I don’t have any problems with piracy for personal usage, but this situation is within an educational environment, as a project for a Software Engineering course, which is the reason why I find it to be wrong. I have brought up this issues with the group, as an artist myself, I would not be comfortable working on such a project, it is mind boggling how completely normal they feel about stealing works, so I gave up on persuading them and created my own version of said project. I made this project to prove that this can be done, without the need to steal other people’s works.
Tech choices
The backend was originally designed by the group leader to follow the MERN stack (namely MongoDB, ExpressJS, ReactJS, and NodeJS). I was also going to go with the same thing, but that wouldn’t be very educational (I lied, I just wanted to try SQL).

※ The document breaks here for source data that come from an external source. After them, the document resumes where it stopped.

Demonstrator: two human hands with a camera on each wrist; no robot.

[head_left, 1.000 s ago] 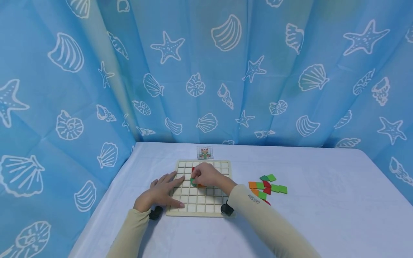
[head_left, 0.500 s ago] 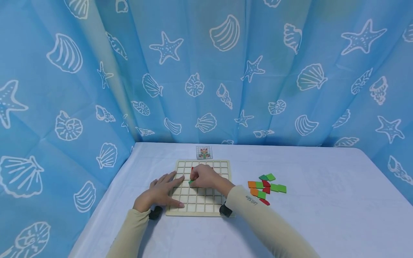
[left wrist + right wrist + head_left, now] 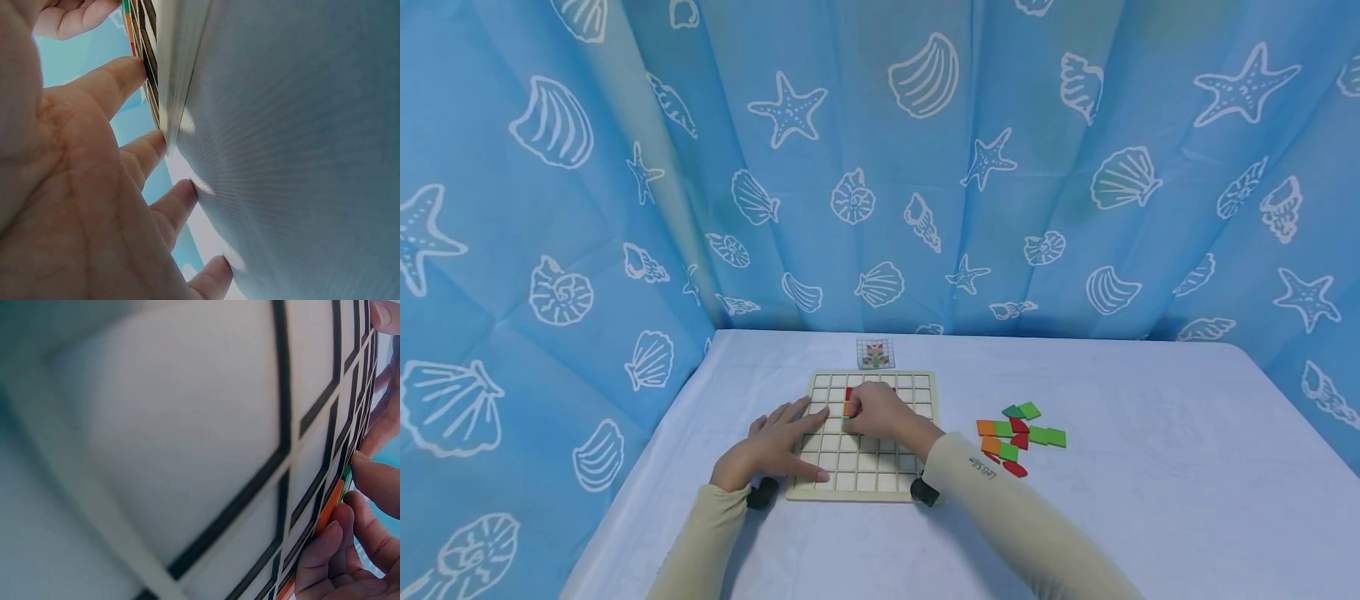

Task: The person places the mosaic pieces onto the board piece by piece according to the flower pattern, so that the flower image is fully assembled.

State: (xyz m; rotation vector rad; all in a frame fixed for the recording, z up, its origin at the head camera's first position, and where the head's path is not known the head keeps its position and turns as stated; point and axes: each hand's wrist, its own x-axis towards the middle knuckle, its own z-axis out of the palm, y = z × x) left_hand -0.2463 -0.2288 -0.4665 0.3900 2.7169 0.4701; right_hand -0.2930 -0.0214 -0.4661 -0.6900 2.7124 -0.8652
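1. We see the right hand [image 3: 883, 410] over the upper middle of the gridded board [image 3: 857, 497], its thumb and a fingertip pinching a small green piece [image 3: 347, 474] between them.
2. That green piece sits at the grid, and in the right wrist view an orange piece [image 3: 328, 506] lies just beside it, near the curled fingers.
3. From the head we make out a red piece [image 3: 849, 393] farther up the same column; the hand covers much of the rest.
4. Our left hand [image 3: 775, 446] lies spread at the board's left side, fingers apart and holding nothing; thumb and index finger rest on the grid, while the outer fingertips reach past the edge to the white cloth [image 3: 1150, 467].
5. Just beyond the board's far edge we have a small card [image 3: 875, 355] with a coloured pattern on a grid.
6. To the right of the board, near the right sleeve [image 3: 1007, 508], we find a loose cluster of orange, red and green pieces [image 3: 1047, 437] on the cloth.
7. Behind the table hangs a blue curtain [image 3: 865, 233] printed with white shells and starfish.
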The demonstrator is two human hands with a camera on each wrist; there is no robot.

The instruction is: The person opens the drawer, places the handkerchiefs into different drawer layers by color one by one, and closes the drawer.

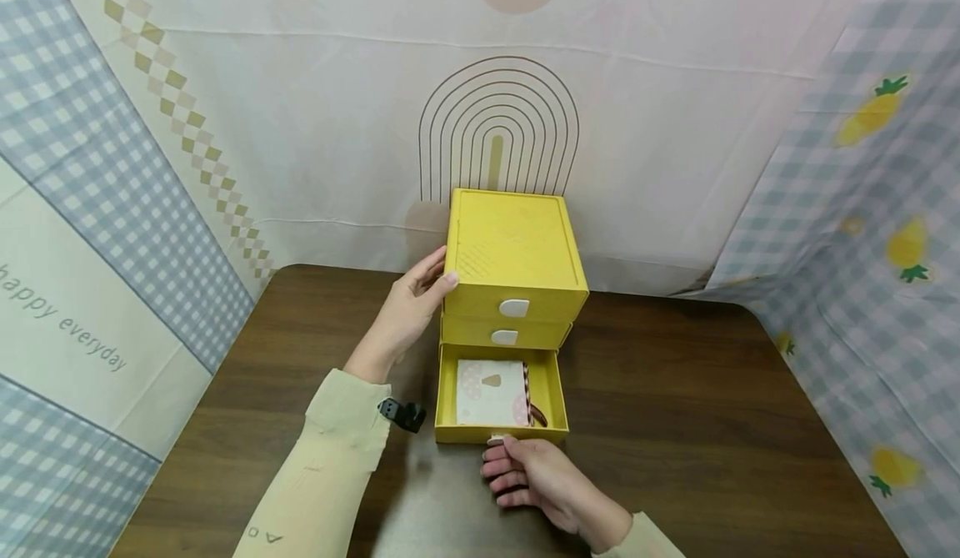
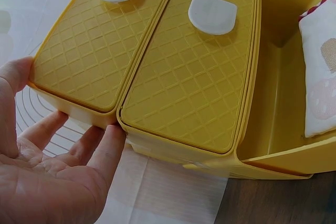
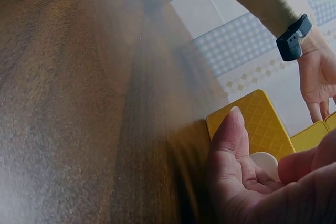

What I soon discovered was that installing a working version of PostgreSQL within the deployed environment was very annoying for a firsttimer. I documented my journey in the following blog post. After the first setup, everything seems so streamlined now. Even after learning Docker, it got even easier.
Eventually, I think it’s OK to settle on PostgreSQL, ExpressJS, VueJS and NodeJS. Which is mainly, still similar enough, even though I use TypeScript instead of JavaScript. The biggest change here is that Postgres isn’t that straightforward to setup tests with, since memory pg servers are too limited and drizzle has problems working with them.
Problems
A list of problems instantly getting in the way:
- I don’t have the manpower needed to recreate a project that took a team of 5 the whole semester in my free time. So there’s a great chance this gets abandoned.
- I don’t have testing data. I would have to draw up my own versions or use materials belongging in the set of CC0 or Public Domain licenses.